■ How to complete this task:
Give again the lines of the data from its first line through the line with "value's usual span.". Change nothing.

■ Data block:
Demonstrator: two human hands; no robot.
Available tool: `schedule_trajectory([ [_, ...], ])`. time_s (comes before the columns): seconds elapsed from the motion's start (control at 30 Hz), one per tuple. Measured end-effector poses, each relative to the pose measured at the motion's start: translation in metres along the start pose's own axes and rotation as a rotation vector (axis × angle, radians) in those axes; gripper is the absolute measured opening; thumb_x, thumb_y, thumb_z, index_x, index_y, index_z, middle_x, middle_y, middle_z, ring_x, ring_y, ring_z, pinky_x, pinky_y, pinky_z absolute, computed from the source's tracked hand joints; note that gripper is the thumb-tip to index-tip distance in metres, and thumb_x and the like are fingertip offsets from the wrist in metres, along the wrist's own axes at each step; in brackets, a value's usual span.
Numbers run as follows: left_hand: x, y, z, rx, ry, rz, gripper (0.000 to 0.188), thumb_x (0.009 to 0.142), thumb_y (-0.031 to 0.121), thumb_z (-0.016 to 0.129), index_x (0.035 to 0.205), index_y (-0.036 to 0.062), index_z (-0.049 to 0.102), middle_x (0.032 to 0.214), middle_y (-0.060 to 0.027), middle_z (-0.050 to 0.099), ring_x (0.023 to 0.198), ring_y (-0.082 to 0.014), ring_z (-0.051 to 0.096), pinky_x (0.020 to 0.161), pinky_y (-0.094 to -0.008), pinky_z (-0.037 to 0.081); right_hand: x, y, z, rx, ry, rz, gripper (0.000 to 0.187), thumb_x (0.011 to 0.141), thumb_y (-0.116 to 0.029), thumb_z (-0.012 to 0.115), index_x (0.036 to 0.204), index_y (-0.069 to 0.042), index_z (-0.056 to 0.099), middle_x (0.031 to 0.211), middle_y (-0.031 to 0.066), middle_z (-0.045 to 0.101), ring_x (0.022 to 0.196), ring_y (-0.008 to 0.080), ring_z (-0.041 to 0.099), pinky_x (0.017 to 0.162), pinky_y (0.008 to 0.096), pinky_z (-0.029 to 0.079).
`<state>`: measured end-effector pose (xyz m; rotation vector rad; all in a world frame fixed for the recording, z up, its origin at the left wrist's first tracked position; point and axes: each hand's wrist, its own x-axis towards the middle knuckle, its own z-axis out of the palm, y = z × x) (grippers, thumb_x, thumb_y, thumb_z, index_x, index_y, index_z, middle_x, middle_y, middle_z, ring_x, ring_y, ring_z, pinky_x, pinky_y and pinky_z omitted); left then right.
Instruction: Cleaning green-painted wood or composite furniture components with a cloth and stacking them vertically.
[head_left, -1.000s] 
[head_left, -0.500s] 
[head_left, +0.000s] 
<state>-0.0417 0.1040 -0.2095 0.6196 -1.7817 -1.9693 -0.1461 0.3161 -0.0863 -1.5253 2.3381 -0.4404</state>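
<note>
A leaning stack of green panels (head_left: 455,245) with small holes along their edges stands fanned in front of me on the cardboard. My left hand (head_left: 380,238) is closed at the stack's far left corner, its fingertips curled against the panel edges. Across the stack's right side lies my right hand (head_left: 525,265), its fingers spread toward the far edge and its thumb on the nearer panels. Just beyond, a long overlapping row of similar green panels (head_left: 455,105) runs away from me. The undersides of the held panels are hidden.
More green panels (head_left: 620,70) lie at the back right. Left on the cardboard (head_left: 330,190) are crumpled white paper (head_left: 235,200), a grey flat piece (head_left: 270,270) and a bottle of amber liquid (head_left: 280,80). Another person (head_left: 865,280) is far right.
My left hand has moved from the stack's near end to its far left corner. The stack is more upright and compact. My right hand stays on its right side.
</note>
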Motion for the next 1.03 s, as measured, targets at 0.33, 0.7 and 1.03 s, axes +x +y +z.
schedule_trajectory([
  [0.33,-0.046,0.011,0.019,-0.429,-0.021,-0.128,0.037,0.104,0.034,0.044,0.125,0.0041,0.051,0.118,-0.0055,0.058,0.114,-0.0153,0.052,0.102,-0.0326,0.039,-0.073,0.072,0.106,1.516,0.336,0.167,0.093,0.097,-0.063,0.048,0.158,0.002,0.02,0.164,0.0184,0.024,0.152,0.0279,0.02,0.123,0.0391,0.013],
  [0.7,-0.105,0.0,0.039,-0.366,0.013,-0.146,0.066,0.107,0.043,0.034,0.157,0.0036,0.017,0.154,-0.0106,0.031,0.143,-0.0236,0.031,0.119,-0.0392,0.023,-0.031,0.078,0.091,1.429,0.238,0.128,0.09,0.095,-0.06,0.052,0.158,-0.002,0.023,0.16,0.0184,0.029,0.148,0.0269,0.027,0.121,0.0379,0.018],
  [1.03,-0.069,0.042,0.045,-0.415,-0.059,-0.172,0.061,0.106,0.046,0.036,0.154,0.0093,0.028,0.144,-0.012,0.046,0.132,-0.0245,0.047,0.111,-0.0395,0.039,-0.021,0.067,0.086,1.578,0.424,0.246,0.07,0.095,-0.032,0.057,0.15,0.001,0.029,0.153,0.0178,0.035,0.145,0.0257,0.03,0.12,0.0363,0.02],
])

■ Finished task:
Demonstrator: two human hands; no robot.
Available tool: `schedule_trajectory([ [_, ...], ])`. time_s (comes before the columns): seconds elapsed from the motion's start (control at 30 Hz), one per tuple. Measured end-effector poses, each relative to the pose measured at the motion's start: translation in metres along the start pose's own axes and rotation as a rotation vector (axis × angle, radians) in those axes; gripper is the absolute measured opening; thumb_x, thumb_y, thumb_z, index_x, index_y, index_z, middle_x, middle_y, middle_z, ring_x, ring_y, ring_z, pinky_x, pinky_y, pinky_z absolute, computed from the source's tracked hand joints; note that gripper is the thumb-tip to index-tip distance in metres, and thumb_x and the like are fingertip offsets from the wrist in metres, along the wrist's own axes at each step; in brackets, a value's usual span.

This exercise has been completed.